(Beginning of INPUT RECORDS)
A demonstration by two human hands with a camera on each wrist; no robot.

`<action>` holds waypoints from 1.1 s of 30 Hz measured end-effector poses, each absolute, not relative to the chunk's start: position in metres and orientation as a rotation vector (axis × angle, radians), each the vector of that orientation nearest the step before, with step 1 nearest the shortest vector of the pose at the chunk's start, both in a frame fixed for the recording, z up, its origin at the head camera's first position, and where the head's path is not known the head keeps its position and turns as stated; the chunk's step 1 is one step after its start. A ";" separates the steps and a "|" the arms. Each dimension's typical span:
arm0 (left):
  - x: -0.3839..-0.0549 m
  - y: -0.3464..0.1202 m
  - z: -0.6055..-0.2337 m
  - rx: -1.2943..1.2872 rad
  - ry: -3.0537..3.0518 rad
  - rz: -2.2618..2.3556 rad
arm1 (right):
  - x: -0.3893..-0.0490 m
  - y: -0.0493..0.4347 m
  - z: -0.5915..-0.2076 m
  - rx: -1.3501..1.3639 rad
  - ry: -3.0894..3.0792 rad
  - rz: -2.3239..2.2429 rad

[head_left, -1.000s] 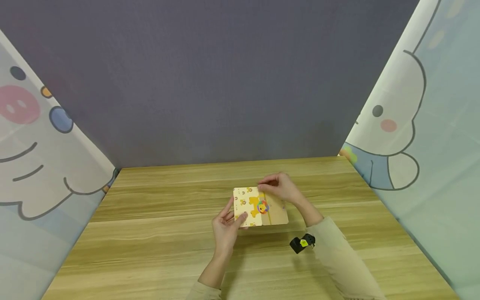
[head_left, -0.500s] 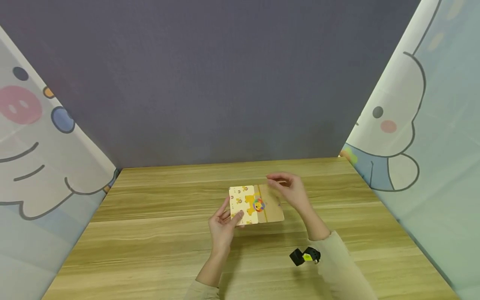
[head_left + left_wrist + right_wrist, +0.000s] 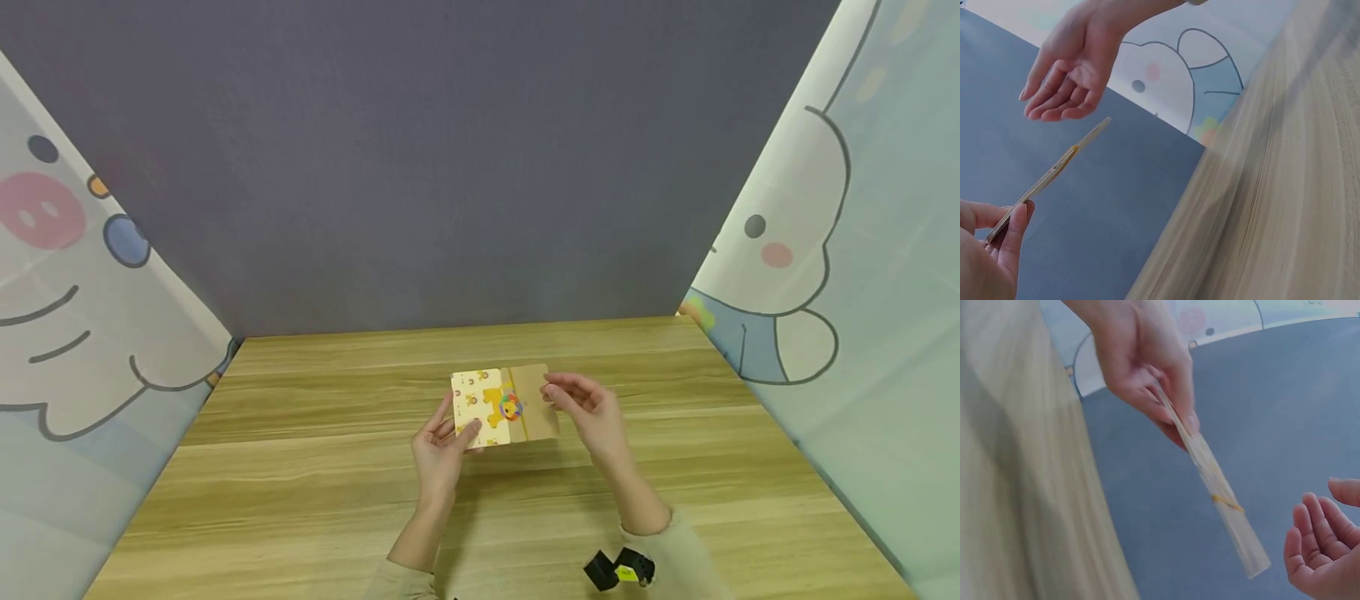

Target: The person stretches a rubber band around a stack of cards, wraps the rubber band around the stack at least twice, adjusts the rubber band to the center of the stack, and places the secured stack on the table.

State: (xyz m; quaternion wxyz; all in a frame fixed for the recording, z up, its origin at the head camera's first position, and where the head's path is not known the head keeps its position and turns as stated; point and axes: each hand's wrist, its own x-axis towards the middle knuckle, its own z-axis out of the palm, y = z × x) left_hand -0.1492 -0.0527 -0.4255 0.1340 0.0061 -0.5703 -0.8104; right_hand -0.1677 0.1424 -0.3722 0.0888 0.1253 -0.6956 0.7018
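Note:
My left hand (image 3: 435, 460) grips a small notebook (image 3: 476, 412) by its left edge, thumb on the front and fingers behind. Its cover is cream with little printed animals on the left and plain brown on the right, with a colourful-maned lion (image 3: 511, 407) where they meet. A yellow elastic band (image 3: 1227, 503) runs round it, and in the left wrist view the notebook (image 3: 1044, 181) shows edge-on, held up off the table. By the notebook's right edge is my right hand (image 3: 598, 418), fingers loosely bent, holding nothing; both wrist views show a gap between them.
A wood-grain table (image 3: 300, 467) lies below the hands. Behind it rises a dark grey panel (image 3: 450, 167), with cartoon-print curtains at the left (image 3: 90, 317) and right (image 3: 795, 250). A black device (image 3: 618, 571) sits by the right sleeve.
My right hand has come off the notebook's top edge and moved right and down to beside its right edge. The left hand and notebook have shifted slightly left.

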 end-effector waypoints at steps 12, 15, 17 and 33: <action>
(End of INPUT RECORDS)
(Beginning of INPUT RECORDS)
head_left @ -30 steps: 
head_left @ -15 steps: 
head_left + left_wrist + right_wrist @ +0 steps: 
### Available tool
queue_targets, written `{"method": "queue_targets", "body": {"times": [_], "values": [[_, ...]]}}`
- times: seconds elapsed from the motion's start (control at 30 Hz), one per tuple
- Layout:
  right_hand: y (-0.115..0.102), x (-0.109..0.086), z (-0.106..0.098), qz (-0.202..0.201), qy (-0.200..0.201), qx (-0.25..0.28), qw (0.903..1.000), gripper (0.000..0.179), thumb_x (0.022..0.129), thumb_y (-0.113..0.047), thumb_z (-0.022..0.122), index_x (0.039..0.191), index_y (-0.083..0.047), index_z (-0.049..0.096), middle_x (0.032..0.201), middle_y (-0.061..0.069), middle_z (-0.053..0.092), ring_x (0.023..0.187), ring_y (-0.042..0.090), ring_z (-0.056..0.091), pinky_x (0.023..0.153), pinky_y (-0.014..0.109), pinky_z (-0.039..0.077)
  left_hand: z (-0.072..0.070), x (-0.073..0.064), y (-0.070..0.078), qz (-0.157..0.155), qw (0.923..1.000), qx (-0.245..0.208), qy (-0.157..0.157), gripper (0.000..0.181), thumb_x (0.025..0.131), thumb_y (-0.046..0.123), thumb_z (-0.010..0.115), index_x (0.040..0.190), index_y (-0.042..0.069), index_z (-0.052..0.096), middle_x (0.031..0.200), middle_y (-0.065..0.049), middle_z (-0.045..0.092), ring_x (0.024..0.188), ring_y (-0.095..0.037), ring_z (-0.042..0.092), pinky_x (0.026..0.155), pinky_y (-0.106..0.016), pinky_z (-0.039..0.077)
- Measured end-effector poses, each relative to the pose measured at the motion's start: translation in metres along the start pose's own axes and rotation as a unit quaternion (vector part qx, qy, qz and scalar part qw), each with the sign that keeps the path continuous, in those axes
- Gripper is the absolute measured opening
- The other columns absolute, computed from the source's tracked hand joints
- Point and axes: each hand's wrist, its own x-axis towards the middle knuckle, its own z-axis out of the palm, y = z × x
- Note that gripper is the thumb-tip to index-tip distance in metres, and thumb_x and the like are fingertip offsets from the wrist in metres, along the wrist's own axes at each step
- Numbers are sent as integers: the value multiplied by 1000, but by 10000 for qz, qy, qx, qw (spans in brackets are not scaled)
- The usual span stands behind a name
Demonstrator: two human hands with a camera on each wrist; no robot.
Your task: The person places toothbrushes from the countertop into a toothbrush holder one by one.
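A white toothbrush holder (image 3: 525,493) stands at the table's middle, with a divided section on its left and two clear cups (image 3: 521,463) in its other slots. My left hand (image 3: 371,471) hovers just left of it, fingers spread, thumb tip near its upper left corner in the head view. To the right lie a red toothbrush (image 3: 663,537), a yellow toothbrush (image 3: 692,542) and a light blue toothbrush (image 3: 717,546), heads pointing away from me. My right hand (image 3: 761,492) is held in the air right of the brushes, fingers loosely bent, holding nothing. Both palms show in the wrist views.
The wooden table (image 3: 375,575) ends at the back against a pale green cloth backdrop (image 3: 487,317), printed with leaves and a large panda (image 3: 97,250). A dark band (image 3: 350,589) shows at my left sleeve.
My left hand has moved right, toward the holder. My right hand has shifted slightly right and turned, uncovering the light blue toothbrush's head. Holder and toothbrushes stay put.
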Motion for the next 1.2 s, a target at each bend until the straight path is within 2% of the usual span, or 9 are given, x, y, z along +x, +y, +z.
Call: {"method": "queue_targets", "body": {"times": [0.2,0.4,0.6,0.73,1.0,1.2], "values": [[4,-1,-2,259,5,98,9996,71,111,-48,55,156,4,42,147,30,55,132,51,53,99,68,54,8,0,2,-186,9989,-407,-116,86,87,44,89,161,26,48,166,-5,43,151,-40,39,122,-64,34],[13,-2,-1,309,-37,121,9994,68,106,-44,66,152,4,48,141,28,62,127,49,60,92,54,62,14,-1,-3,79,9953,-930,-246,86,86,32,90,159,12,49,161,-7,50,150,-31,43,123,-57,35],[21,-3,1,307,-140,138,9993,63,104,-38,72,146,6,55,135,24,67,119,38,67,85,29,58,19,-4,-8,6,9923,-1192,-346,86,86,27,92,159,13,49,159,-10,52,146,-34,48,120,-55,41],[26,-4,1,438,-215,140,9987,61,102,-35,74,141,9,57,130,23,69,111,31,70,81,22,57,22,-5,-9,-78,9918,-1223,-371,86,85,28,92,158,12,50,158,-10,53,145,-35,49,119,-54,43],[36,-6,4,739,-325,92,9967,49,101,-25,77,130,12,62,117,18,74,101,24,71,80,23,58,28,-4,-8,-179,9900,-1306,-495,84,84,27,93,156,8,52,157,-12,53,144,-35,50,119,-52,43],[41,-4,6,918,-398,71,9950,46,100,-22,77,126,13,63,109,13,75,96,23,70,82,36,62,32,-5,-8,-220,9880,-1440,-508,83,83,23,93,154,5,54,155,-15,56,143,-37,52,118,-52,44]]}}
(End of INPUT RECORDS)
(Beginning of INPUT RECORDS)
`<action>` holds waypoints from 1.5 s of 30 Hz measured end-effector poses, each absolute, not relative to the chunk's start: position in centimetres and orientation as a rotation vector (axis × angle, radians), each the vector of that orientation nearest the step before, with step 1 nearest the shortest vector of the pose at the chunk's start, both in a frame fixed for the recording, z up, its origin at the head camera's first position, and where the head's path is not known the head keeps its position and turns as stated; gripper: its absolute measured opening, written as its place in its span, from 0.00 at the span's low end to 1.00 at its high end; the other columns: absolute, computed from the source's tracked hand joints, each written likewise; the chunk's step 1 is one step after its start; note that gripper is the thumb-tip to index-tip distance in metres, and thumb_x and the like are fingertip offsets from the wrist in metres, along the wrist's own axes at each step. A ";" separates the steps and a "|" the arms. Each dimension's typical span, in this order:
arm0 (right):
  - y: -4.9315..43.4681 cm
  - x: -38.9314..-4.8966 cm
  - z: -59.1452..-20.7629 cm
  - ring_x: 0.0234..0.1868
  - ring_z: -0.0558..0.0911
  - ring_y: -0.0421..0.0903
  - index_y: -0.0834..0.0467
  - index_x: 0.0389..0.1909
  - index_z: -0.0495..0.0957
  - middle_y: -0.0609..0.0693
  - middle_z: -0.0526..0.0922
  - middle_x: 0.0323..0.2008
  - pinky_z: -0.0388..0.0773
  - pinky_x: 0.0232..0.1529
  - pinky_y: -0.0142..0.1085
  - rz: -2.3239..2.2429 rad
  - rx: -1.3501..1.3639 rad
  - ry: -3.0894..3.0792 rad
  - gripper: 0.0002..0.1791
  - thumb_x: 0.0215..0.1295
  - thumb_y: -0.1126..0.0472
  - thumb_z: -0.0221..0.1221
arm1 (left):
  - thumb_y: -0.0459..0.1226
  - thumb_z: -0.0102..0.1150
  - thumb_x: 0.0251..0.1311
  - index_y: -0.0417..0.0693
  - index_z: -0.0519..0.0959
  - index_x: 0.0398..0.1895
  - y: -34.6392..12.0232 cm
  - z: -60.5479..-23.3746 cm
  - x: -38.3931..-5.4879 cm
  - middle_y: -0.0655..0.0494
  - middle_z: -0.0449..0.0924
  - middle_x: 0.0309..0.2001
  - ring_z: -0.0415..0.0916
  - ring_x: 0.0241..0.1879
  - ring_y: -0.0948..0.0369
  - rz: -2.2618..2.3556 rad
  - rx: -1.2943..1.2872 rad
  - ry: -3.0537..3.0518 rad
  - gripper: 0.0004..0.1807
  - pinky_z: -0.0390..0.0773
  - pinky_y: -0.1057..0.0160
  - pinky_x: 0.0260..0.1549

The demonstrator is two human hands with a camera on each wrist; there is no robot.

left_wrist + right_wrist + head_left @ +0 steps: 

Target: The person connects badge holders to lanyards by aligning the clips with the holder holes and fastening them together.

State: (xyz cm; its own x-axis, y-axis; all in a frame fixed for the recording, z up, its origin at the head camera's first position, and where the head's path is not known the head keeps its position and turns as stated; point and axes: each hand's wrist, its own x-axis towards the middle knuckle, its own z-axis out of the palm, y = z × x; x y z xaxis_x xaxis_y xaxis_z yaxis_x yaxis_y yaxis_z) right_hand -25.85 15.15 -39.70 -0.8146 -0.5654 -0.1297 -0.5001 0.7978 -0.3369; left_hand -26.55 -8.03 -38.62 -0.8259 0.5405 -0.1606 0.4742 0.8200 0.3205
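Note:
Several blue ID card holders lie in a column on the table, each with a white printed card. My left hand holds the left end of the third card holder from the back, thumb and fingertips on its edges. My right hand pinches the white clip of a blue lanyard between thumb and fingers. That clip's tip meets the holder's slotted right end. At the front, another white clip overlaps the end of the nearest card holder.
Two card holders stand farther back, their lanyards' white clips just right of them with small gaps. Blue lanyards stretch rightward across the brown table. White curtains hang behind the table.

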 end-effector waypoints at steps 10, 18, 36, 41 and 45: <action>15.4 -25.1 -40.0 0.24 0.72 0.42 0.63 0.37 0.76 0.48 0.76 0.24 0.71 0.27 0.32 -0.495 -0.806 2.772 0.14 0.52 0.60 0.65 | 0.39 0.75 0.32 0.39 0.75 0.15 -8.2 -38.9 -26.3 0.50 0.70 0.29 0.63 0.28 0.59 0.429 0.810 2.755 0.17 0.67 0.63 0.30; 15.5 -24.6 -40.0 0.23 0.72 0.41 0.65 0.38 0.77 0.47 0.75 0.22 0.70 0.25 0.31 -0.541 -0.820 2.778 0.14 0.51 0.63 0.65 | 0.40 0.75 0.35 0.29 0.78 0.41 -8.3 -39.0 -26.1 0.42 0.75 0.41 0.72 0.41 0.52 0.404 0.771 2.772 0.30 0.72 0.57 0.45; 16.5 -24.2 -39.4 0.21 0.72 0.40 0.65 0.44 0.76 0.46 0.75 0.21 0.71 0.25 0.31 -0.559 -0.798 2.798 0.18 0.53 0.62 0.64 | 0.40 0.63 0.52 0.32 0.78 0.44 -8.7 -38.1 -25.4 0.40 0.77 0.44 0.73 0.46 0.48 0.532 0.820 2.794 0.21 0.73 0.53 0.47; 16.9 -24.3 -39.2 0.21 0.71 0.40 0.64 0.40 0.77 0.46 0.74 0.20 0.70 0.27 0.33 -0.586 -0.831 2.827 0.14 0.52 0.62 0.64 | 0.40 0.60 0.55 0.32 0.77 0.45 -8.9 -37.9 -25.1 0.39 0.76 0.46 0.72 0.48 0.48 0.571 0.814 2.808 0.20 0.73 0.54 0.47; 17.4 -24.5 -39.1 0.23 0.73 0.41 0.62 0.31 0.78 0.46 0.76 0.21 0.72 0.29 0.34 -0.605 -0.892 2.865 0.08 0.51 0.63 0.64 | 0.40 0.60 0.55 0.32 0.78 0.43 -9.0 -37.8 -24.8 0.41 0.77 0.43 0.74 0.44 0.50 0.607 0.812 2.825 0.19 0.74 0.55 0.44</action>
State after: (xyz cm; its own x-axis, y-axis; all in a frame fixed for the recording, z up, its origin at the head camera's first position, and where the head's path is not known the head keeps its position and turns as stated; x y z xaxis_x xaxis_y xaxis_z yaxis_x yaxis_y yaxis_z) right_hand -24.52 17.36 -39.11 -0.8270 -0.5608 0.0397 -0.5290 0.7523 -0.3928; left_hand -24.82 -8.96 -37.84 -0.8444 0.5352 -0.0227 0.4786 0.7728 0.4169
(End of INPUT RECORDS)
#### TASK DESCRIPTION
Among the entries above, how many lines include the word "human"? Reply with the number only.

#### FINISHED TASK
3